Question

Simplifying Trig Expressions Help?

Answer 1

\[\frac{ \cos ^{2}\theta }{\sin ^{2}\theta } + \csc \theta \sin \theta\]

Answer 2

I'm so confused, I got cot^2 but that is wrong

Answer 3

\( \dfrac{ \cos ^{2}\theta }{\sin ^{2}\theta } + \csc \theta \sin \theta\)

\( = \cot ^{2}\theta + \dfrac{1}{\sin \theta}\times \sin \theta \)

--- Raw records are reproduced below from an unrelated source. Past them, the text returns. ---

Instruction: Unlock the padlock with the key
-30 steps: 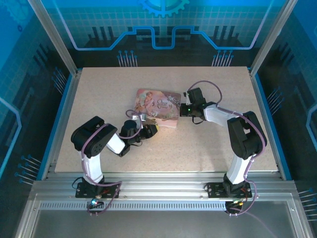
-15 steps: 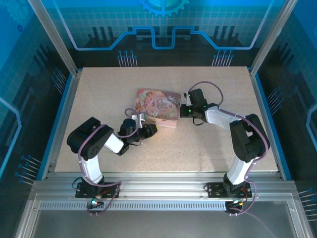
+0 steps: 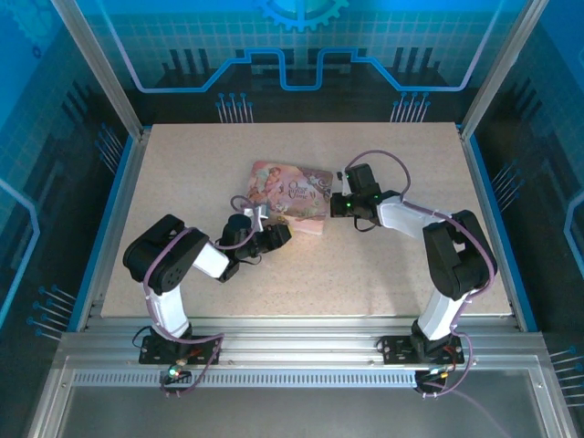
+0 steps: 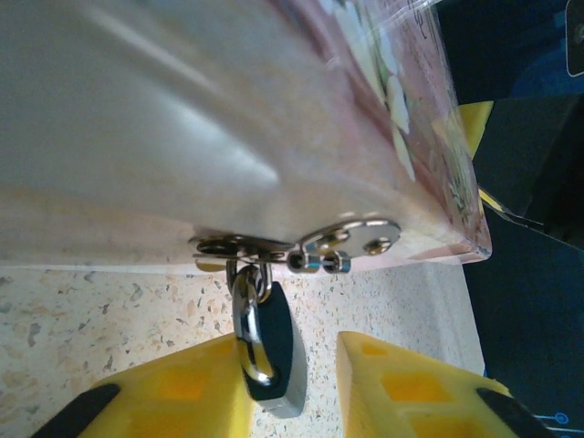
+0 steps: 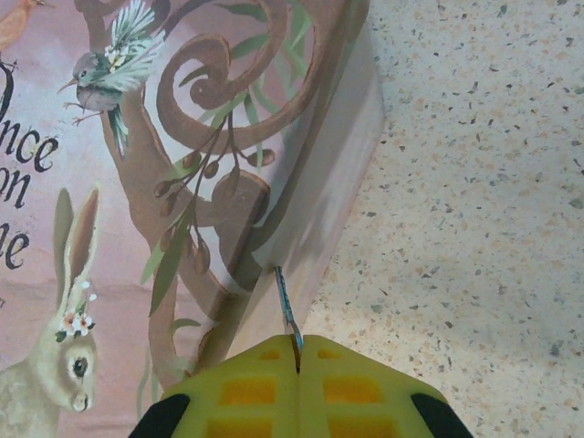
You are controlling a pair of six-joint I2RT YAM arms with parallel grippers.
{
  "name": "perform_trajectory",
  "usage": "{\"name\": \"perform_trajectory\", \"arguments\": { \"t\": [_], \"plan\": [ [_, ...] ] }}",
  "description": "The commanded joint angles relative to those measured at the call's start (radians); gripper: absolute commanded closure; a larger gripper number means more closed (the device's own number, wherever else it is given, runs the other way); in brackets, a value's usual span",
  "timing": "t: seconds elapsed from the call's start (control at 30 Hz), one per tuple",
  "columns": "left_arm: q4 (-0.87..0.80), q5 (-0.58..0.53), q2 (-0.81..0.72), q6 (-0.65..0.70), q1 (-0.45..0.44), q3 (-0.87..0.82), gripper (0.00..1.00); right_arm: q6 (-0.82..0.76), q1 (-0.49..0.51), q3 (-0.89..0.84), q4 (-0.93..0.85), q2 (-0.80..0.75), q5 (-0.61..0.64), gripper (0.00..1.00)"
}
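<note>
Pinching the key (image 5: 286, 306), right tool (image 5: 297, 345) closed

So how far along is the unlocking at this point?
Done: the right gripper is shut on the key, beside the pink tin. In hand: the left gripper, fingers open, flanks the padlock, which hangs from the tin's hasp, apparently locked. Left: bring key to padlock, insert, turn.

Top camera looks down from behind onto the whole table (image 3: 182, 164). Wrist cameras sit close behind the left pincer (image 4: 292, 388) and right pincer (image 5: 297, 351); all three share the pink tin (image 3: 292, 193) just ahead.
</note>
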Motion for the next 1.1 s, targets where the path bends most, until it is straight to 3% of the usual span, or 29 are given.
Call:
{"name": "perform_trajectory", "arguments": {
  "t": [0.0,0.1,0.33,0.6,0.7,1.07],
  "plan": [
    [0.009,0.025,0.016,-0.01,0.012,0.027,0.76,0.005,0.021,-0.009,0.018,-0.006,-0.021,1.0],
    [0.008,0.026,0.016,-0.017,0.015,0.021,0.75,0.003,0.022,-0.009,0.018,-0.008,-0.019,1.0],
    [0.052,-0.051,0.011,-0.008,0.015,-0.037,0.56,0.004,0.024,-0.006,0.018,-0.004,-0.023,1.0],
    [0.253,-0.103,0.079,0.045,0.017,-0.076,0.47,0.0,0.026,-0.009,0.016,-0.016,-0.017,1.0],
    [0.348,-0.072,0.144,0.043,0.026,-0.064,0.46,-0.002,0.027,-0.007,0.013,-0.013,-0.016,1.0],
    [0.347,-0.007,0.145,0.09,0.037,-0.021,0.46,-0.003,0.03,0.007,0.005,0.003,-0.013,1.0]
  ]
}}
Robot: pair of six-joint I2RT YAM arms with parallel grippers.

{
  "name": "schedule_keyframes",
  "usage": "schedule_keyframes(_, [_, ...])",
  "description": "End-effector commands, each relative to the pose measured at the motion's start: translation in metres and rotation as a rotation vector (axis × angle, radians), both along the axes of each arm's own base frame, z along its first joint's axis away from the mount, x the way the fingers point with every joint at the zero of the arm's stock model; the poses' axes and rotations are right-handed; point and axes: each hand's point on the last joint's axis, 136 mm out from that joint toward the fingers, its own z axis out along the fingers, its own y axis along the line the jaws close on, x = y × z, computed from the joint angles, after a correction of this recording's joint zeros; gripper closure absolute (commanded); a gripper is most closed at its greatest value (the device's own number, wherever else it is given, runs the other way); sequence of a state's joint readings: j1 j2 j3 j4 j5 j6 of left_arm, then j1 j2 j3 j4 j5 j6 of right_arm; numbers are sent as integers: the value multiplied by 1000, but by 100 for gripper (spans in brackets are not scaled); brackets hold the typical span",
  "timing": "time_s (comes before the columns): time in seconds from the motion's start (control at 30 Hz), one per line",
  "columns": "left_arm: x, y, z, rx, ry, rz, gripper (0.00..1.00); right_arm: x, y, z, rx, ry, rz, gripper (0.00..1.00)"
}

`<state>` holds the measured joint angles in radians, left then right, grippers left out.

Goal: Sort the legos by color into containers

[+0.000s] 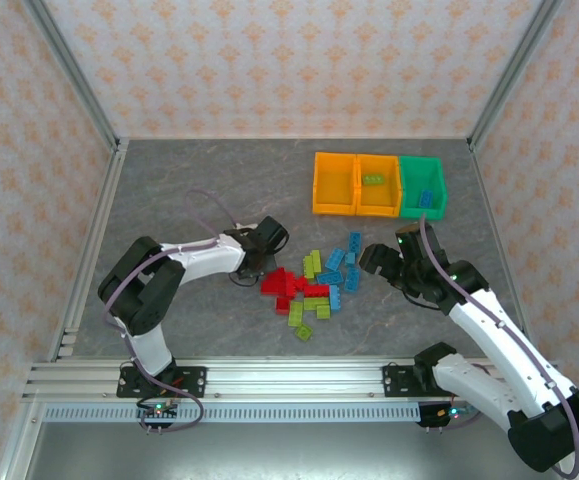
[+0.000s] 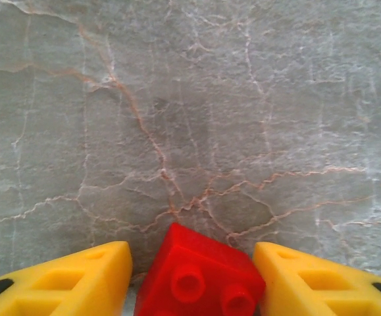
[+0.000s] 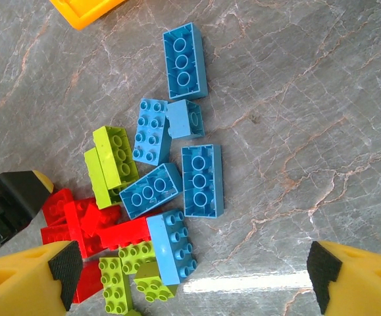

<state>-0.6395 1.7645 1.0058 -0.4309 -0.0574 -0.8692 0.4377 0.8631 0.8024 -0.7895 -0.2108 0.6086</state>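
The left arm is reaching across the grey marbled bench [image 1: 189, 190] toward the pile of legos [image 1: 314, 285], which is lying near the middle of the bench, in front of the containers. The left pincer [image 1: 257, 265] is sitting at the left edge of the pile, beside the red bricks [image 1: 289, 285]. In the left wrist view its yellow fingers [image 2: 78, 280] are flanking a single red brick [image 2: 197, 280], which is resting studs-up on the bench. The right finger is appearing to touch the brick, while a thin sliver is showing on the other side, so whether the left pincer is actually squeezing it cannot be told.

The right pincer [image 3: 191, 266] is hovering over the right side of the pile with its fingers spread wide and nothing between them. Below it, blue bricks [image 3: 202, 179] are lying mixed with lime green bricks [image 3: 114, 158], some touching or overlapping.

The three containers are standing in a row, touching side by side, toward the far right of the bench, well apart from both pincers. The left orange bin [image 1: 317, 185] is sitting beside the middle orange bin [image 1: 377, 210], which is holding a lime brick [image 1: 373, 180]. The green bin [image 1: 421, 161] at the right end is holding a blue brick [image 1: 426, 197].
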Motion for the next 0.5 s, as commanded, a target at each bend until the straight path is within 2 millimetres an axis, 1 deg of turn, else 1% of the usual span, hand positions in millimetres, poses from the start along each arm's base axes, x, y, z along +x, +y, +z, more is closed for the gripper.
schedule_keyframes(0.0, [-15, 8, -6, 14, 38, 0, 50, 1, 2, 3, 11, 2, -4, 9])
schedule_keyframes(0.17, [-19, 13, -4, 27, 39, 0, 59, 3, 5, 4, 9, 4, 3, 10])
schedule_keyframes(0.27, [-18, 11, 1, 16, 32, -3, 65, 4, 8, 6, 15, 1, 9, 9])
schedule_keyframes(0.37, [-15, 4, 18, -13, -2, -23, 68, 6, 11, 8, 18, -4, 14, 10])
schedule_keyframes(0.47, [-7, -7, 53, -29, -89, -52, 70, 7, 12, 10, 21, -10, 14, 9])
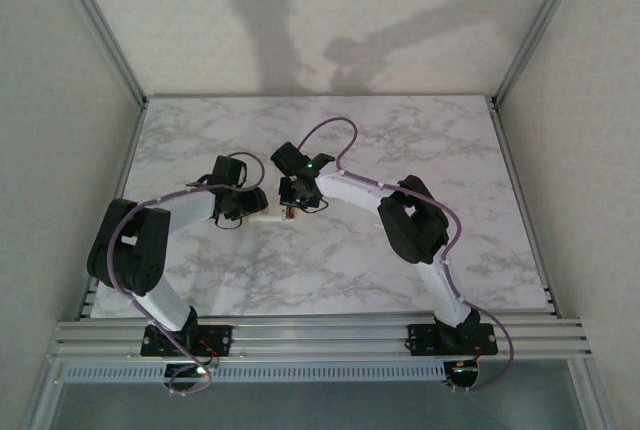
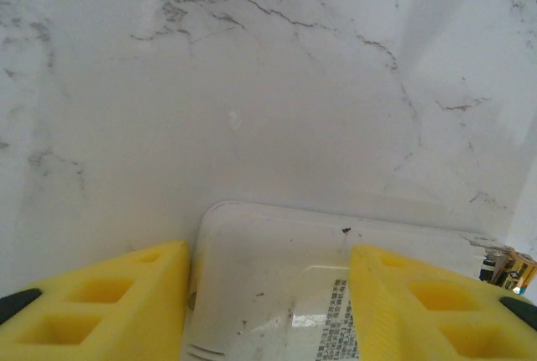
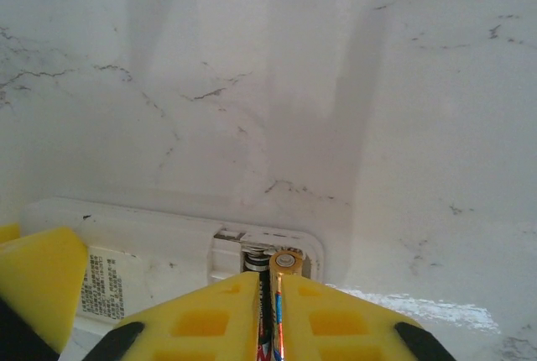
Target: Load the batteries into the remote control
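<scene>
The white remote lies back-up on the marble, its battery bay open at one end. A coppery battery and a dark battery lie side by side in that bay, by the spring. My right gripper is shut to a thin slit directly over them. My left gripper stands open at the remote's other end. One of its fingers is beside the end edge and the other is over the label. In the top view both grippers, left and right, meet at the remote.
The marble table runs open behind and to the right of the arms. Metal frame posts and plain walls close it in on the left, right and back. A rail carries the arm bases at the near edge.
</scene>
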`<action>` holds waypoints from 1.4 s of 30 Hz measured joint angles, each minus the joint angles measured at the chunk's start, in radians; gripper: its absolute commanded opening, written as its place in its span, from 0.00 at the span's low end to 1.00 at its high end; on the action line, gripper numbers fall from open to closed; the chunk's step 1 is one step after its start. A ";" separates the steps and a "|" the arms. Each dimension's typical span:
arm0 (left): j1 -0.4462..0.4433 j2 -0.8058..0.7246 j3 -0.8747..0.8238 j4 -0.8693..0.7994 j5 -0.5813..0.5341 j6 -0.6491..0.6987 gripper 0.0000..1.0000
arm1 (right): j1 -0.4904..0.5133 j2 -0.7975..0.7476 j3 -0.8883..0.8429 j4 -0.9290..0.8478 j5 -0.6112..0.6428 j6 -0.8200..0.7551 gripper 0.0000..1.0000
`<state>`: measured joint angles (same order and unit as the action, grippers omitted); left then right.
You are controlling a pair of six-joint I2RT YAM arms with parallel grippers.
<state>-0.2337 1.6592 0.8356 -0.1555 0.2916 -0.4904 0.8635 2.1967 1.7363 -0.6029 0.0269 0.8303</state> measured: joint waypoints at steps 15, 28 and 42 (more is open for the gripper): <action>0.000 0.000 0.000 0.000 0.000 0.000 0.51 | 0.005 0.000 -0.035 0.016 0.000 0.000 0.13; 0.000 -0.002 -0.007 0.010 0.000 -0.008 0.51 | 0.037 0.000 -0.066 0.030 0.033 0.074 0.16; -0.010 -0.072 -0.060 0.025 -0.001 -0.043 0.74 | 0.059 -0.014 -0.048 -0.046 0.022 0.027 0.25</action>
<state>-0.2436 1.5867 0.7753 -0.1307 0.2909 -0.5335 0.9226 2.1826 1.6886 -0.6491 0.0490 0.8574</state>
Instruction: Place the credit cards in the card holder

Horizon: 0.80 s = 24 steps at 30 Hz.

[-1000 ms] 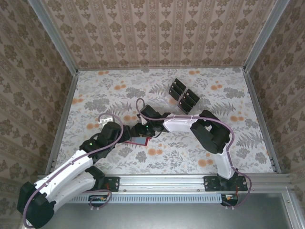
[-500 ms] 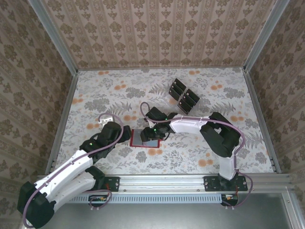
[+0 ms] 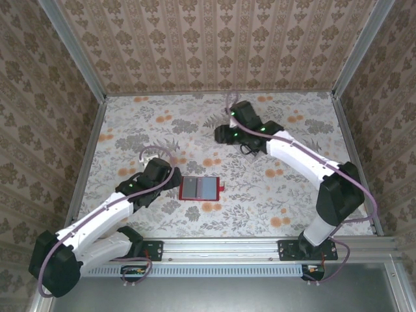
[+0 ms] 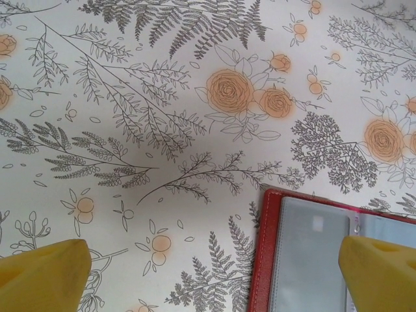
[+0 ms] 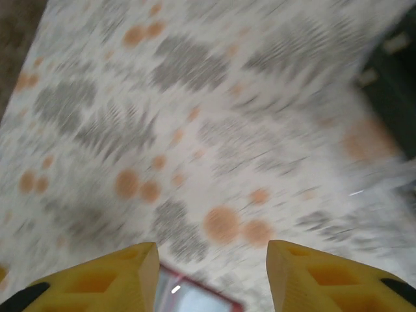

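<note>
The card holder [image 3: 198, 188] lies open and flat in the middle of the table, red with grey clear sleeves inside. My left gripper [image 3: 173, 183] stands wide open at its left edge. In the left wrist view the card holder [image 4: 305, 260] lies to the right between the yellow fingertips [image 4: 45, 276], with nothing gripped. My right gripper [image 3: 225, 134] hovers open at the back of the table, over where the credit cards lie. The arm covers most of them, and a dark corner of the credit cards [image 3: 249, 149] peeks out below the wrist. The right wrist view is blurred, with a red corner of the card holder [image 5: 201, 300] between the fingers.
The floral table [image 3: 130, 130] is ringed by patterned walls and metal rails [image 3: 227, 248]. A blurred dark shape [image 5: 393, 84] sits at the right edge of the right wrist view; I cannot tell what it is.
The right arm has swung away from the card holder to the back of the table, over the cards. The card holder has gone from partly folded to lying open and flat. The left gripper shifted slightly.
</note>
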Motion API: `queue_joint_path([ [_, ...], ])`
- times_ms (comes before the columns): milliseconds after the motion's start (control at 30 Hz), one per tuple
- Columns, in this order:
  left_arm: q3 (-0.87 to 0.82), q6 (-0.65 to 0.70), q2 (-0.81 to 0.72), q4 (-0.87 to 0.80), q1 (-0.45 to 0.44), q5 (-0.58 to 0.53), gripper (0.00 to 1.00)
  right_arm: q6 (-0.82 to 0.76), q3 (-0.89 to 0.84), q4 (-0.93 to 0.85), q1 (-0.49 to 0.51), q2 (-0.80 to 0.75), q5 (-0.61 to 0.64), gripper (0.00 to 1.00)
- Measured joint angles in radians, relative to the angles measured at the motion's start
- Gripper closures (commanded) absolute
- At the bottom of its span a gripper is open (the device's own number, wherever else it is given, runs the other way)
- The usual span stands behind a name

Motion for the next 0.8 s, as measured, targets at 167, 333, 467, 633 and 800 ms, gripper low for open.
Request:
queue_joint_path([
  [167, 0.012, 0.023, 0.019, -0.01, 0.011, 0.001, 0.0, -0.059, 0.108, -0.122, -0.074, 0.047, 0.097, 0.41],
  [333, 0.031, 0.039, 0.021, -0.023, 0.021, -0.002, 0.0, -0.153, 0.241, -0.252, -0.086, 0.151, 0.155, 0.42],
  [467, 0.04, 0.045, 0.024, -0.029, 0.038, -0.002, 0.0, -0.211, 0.309, -0.346, -0.086, 0.255, 0.192, 0.45],
  [633, 0.064, 0.054, 0.065, -0.036, 0.051, 0.003, 0.0, -0.249, 0.31, -0.419, -0.086, 0.344, 0.256, 0.46],
  [800, 0.075, 0.061, 0.116, -0.032, 0.058, 0.024, 0.0, -0.27, 0.301, -0.435, -0.086, 0.351, 0.319, 0.47],
])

\( = \cot ^{2} \theta + 1 \)

Answer 4

ooohh the pythagoren identity~ ! :D

Answer 5

so it = csc^2 theta?

Answer 6

Now look at this:

\(sin^2 \theta + \cos ^2 \theta = 1\)

\( \dfrac{\sin^2 \theta}{sin^2 \theta} + \dfrac{\cos ^2 \theta}{\sin^2 \theta} = \dfrac{1}{\sin^2 \theta} \)

\(1 + \cot^2 \theta = \csc^2 \theta \)

Therefore, you can replace \(\cot^2 \theta\ + 1 \) with \(\csc^2 \theta\)

Answer 7

Yes, you got it!

Answer 8

Thanks so much :)

Answer 9

You're welcome.